Management's Discussion and Analysis
Three Months Ending March 2025
Average annual prices for 2020 to 2024, and the average prices so far in 2025 are shown in the table below:
| Cu US$/lb | Zn US$/lb | Li US$/kg | Cg US$/t | Co US$/lb | Mn US$/dmtu | V US$/lb | Ni US$/lb | Sn US$/t | |
|---|---|---|---|---|---|---|---|---|---|
| 2020 | 2.80 | 1.03 | 9.52 | 461 | 15.58 | 4.60 | 6.47 | 6.25 | 7.71 |
| 2021 | 4.22 | 1.36 | 16.22 | 528 | 23.70 | 5.36 | 8.15 | 5.36 | 14.73 |
| 2022 | 3.99 | 1.58 | 71.61 | 673 | 31.64 | 6.47 | 9.23 | 11.59 | 14.18 |
| 2023 | 3.84 | 1.20 | 44.67 | 548 | 18.19 | 4.99 | 7.50 | 9.77 | 11.76 |
| 2024 | 4.15 | 1.26 | 10.12 | 364 | 16.71 | 4.91 | 5.42 | 7.62 | 13.69 |
| 2025 (to May 27, 2025) | 4.24 | 1.25 | 9.85 | 313 | 18.02 | 4.95 | 4.99 | 7.01 | 14.54 |
Sources: Lithium, graphite and cobalt prices for 2020 are from Fastmarkets. All other prices shown are from Argus Metals.

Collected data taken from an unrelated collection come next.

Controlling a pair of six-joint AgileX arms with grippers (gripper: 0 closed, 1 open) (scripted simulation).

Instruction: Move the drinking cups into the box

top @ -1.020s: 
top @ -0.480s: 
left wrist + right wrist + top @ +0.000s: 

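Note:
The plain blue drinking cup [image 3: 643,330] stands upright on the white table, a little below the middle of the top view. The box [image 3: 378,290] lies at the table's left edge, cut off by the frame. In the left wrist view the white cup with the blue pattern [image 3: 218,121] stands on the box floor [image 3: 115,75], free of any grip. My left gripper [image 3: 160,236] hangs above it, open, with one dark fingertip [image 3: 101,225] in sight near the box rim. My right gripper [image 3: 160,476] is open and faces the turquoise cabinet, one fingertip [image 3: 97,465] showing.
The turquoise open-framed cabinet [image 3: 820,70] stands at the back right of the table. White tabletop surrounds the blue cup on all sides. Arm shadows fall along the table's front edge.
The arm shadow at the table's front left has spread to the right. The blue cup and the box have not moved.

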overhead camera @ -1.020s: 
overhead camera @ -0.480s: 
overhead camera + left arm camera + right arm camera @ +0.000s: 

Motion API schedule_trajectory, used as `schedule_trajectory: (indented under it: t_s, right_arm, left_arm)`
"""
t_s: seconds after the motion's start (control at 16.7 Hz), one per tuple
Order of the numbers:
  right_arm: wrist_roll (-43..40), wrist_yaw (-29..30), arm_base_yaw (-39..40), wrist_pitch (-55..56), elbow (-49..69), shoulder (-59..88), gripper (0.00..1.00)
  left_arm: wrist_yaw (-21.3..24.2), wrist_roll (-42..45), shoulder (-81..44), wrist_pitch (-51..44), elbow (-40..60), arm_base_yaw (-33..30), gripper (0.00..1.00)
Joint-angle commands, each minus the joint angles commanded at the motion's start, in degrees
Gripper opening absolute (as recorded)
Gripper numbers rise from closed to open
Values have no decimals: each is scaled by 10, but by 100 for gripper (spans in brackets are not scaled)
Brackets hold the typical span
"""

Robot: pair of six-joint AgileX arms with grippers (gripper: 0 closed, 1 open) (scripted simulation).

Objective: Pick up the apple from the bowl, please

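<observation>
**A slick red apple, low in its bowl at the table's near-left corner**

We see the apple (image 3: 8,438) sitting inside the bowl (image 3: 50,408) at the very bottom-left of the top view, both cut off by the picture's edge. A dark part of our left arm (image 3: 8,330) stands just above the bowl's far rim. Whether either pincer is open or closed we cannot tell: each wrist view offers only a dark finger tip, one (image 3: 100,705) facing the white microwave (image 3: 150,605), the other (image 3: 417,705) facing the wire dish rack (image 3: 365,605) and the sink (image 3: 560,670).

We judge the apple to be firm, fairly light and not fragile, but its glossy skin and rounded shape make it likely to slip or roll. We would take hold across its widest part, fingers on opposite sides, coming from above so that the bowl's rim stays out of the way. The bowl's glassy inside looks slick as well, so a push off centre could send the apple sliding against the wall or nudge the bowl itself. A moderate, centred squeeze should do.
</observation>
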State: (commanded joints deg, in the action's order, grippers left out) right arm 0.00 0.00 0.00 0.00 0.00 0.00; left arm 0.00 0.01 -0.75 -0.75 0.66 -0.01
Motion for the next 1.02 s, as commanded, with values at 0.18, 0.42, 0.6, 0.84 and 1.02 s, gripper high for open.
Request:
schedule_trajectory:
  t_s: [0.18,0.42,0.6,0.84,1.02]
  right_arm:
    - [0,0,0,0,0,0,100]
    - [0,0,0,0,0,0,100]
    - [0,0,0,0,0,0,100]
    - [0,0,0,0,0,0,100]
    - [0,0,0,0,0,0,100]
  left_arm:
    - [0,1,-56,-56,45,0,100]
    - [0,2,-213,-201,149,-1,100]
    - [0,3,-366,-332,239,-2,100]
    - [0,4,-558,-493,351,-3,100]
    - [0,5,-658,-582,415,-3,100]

- Copper, nickel, tin and zinc are LME official cash price
- Cobalt is min 99.8% fob US warehouse (US$/lb)
- Manganese is 44-46% CIF China
- Graphite is 94% min ex-works China excl. VAT US$/t
- Lithium is min 56.5% fob China
- Vanadium is 98% V₂O₅ fob China (US$/lb)
Page | 17
ELECTRIC ROYALTIES LTD.
Management's Discussion and Analysis
Three Months Ending March 2025
1.3 Selected Annual Information
Not required.
1.4 Summary and Discussion of Quarterly Results
The following information is derived from the Company's accompanying Financial Statements of the Company prepared in accordance with IFRS as issued by the IASB effective for the respective reporting periods of the Company, and are expressed in Canadian dollars, rounded to nearest thousands.
| Quarter ended | Revenue | Net Loss | Basic and diluted loss per share | Weighted average number of common shares outstanding |
|---|---|---|---|---|
| March 31, 2025 | $ 107,000 | $ 825,000 | $ 0.01 | 114,479,769 |
| December 31, 2024 | $ 31,000 | $ 4,168,000 | $ 0.04 | 102,884,017 |
| September 30, 2024 | $ - | $ 792,000 | $ 0.01 | 101,688,161 |
| June 30, 2024 | $ - | $ 901,000 | $ 0.01 | 98,624,089 |
| March 31, 2024 | $ - | $ 501,000 | $ 0.01 | 96,601,509 |
| December 31, 2023 | $ 11,000 | $ 4,857,000 | $ 0.05 | 96,601,509 |
| September 30, 2023 | $ 84,000 | $ 398,000 | $ 0.00 | 96,601,509 |
| June 30, 2023 | $ 46,000 | $ 419,000 | $ 0.00 | 95,887,223 |
Trends relating to the Company's operating results
| Revenue and Income | Since its inception in 2020, the Company has built a portfolio of mineral royalty interests. To date, the Company has (direct and indirect) royalty interests in three operating mines, namely: Mid Tennessee Mine ("MTM"); Penouta Mine; and Punitaqui Mine. However, during the year ended December 31, 2024, and to the date of this MD&A, the operations at the Mid Tennessee and Penouta mines remained suspended.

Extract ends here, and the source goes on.